EXERCISE INSTRUCTIONS> The whole listing below needs to be duplicated exactly, pictures aside.

SUPPLIED DATA START

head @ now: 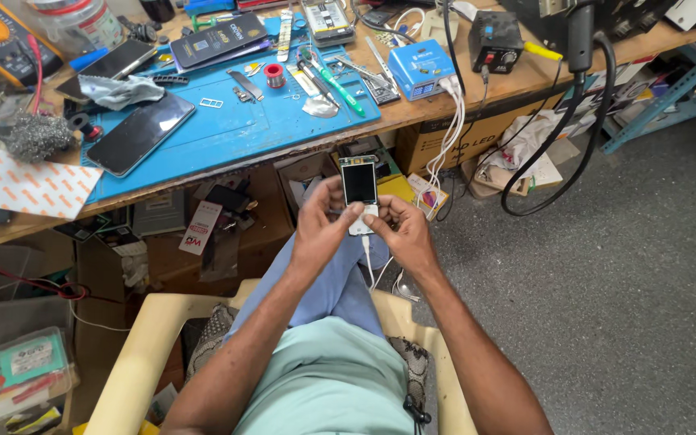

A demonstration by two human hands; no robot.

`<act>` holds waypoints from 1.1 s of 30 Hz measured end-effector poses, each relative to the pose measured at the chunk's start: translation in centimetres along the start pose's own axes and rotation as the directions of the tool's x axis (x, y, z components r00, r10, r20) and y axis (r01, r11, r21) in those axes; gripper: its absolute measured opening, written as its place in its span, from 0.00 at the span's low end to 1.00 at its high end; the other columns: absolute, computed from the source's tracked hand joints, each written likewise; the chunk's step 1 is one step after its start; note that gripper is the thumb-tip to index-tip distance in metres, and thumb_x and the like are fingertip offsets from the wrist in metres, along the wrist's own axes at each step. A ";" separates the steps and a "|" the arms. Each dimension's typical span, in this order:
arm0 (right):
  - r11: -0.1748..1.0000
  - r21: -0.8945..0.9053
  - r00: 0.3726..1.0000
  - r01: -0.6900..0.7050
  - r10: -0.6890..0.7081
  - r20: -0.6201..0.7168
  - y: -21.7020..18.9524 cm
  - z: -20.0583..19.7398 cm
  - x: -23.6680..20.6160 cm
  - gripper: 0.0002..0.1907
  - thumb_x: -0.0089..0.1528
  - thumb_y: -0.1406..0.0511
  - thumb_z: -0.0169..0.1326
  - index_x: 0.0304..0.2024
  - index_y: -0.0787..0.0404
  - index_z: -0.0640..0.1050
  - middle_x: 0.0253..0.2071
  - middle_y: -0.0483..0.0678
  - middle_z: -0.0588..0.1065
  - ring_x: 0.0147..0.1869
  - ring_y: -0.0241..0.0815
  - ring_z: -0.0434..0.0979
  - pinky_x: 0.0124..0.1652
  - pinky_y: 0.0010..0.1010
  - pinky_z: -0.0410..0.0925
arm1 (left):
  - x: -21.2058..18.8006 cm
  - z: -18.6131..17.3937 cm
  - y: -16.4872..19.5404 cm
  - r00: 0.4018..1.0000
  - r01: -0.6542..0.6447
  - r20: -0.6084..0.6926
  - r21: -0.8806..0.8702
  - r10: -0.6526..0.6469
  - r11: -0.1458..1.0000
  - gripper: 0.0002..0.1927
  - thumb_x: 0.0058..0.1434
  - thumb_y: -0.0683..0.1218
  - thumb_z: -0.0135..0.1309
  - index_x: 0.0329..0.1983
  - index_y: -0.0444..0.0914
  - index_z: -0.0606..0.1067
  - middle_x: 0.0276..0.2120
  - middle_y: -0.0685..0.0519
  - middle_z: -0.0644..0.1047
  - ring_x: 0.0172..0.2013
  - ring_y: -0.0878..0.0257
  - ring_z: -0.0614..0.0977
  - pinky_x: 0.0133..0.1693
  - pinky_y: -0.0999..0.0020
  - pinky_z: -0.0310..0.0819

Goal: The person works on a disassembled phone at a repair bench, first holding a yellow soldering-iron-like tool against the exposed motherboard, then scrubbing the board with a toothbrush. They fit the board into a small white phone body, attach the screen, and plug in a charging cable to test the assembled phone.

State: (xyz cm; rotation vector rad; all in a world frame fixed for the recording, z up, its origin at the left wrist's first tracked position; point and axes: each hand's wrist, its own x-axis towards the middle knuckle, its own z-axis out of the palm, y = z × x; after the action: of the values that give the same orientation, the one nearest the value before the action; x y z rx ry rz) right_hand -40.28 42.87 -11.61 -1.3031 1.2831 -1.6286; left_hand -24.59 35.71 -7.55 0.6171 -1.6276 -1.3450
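Holding a small white phone (359, 193) over the lap, below the tabletop's (412, 113) near edge; left hand (321, 224) and right hand (400, 231) both clamped on it. Inspection step, likely. Next move calls for steady thumbs near its white cable (369, 262).

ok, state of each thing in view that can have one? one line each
small white handset with dark screen: screen off, held upright over the lap, white cable plugged in at the bottom
left hand: gripping the handset's left side
right hand: gripping its lower end
large black smartphone: screen dark, lying flat on the blue work mat
red solder spool: standing on the mat
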 end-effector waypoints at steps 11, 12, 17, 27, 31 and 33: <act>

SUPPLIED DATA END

ANSWER TO THE EXERCISE>
head @ now: 

A demonstration by two human hands; no robot.

`<act>` holds waypoints from 1.1 s of 30 Hz measured end-effector poses, each relative to the pose measured at the chunk's start: translation in centimetres along the start pose's own axes and rotation as the directions of the tool's x axis (x, y, z components r00, r10, r20) and y axis (r01, r11, r21) in those axes; gripper: its absolute measured opening, written as its place in its span, from 0.00 at the span's low end to 1.00 at its high end; the other columns: absolute, computed from the source's tracked hand joints, each written likewise; the chunk's step 1 is one step after its start; note that gripper is the thumb-tip to index-tip distance in metres, and thumb_x and the like are fingertip offsets from the wrist in metres, along the wrist's own axes at each step. A ";" separates the steps and a "|" the arms. Each dimension's typical span, in this order:
arm0 (right):
  - r11: -0.1748..1.0000
  - r21: -0.8945..0.9053
  - r00: 0.3726..1.0000
  - r01: -0.6900..0.7050
  - r10: -0.6890..0.7081
  - r20: -0.6201..0.7168
  - y: -21.7020..18.9524 cm
  - z: -20.0583..19.7398 cm
  - x: -23.6680..20.6160 cm
  - gripper: 0.0002..0.1907
  - thumb_x: -0.0089..0.1528
  - thumb_y: -0.1406..0.0511
  - thumb_z: -0.0169..0.1326
  - index_x: 0.0304..0.2024
  - index_y: -0.0787..0.0404
  - index_z: -0.0640..0.1050
  - middle_x: 0.0253..0.2071
  - middle_y: -0.0483..0.0678
  - middle_z: -0.0588..0.1065
  - ring_x: 0.0147..0.1869
  - ring_y: -0.0241..0.0815
  - ring_z: -0.0434..0.0979
  - pinky_x: 0.0124..0.1652
  - pinky_y: 0.0010..0.1010
  - pinky_z: -0.0410..0.0925
arm1 (left):
  - x: -21.2058..18.8006 cm
  - z: -18.6131..17.3937 cm
  - y: -16.4872..19.5404 cm
  - r00: 0.4018..1.0000
  - r01: -0.6542..0.6447
  - r20: -0.6084..0.6926
  - r21: -0.8806..0.8702
  - r10: -0.6526..0.6469
  - r11: -0.1458..1.0000
  - gripper: 0.0002..0.1927
  - thumb_x: 0.0058..0.1434
  - thumb_y: -0.0683..0.1218
  - thumb_z: -0.0135..0.1309
  - index_x: 0.0329..0.1983
  - index_y: -0.0444..0.0914
  - index_z: -0.0606..0.1067
  - middle_x: 0.0276..0.2120
  - middle_y: -0.0685..0.0519
  - middle_z: -0.0644..0.1047
  - ring_x: 0.0172..0.2013
  - ring_y: -0.0878..0.0257
  - ring_z: -0.0614..0.0977
  - pinky_x: 0.0133..0.1693
  - pinky_y: -0.0999..0.0020
  - pinky_z: -0.0310..0.0819

Goal: The person works on a disassembled phone at a repair bench, first holding a yellow soldering-iron-like tool against the exposed motherboard, then scrubbing the board with a toothbrush. They fit the board into a small white phone body, attach the screen, and plug in a charging cable to test the assembled phone.

State: (xyz cm; rotation vector rad; all in a world frame fixed for the recording, z up, its origin at the left wrist's first tracked position; point and axes: each hand's wrist, its own x-axis towards the middle knuckle, its own z-axis out of the palm, y = z × x; after the action: of the values that give the same orientation, the one nearest the value before the action; x y z rx ry rz) right_hand -40.28 42.87 -11.61 -1.3031 1.2831 -1.6286; left_hand -24.59 35.71 -7.55 0.6171 -1.6276 -1.3450
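Holding a small white phone (359, 193) over the lap, below the tabletop's (412, 113) near edge; left hand (321, 224) and right hand (400, 231) both clamped on it. Inspection step, likely. Next move calls for steady thumbs near its white cable (369, 262).

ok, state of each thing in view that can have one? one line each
small white handset with dark screen: screen off, held upright over the lap, white cable plugged in at the bottom
left hand: gripping the handset's left side
right hand: gripping its lower end
large black smartphone: screen dark, lying flat on the blue work mat
red solder spool: standing on the mat
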 end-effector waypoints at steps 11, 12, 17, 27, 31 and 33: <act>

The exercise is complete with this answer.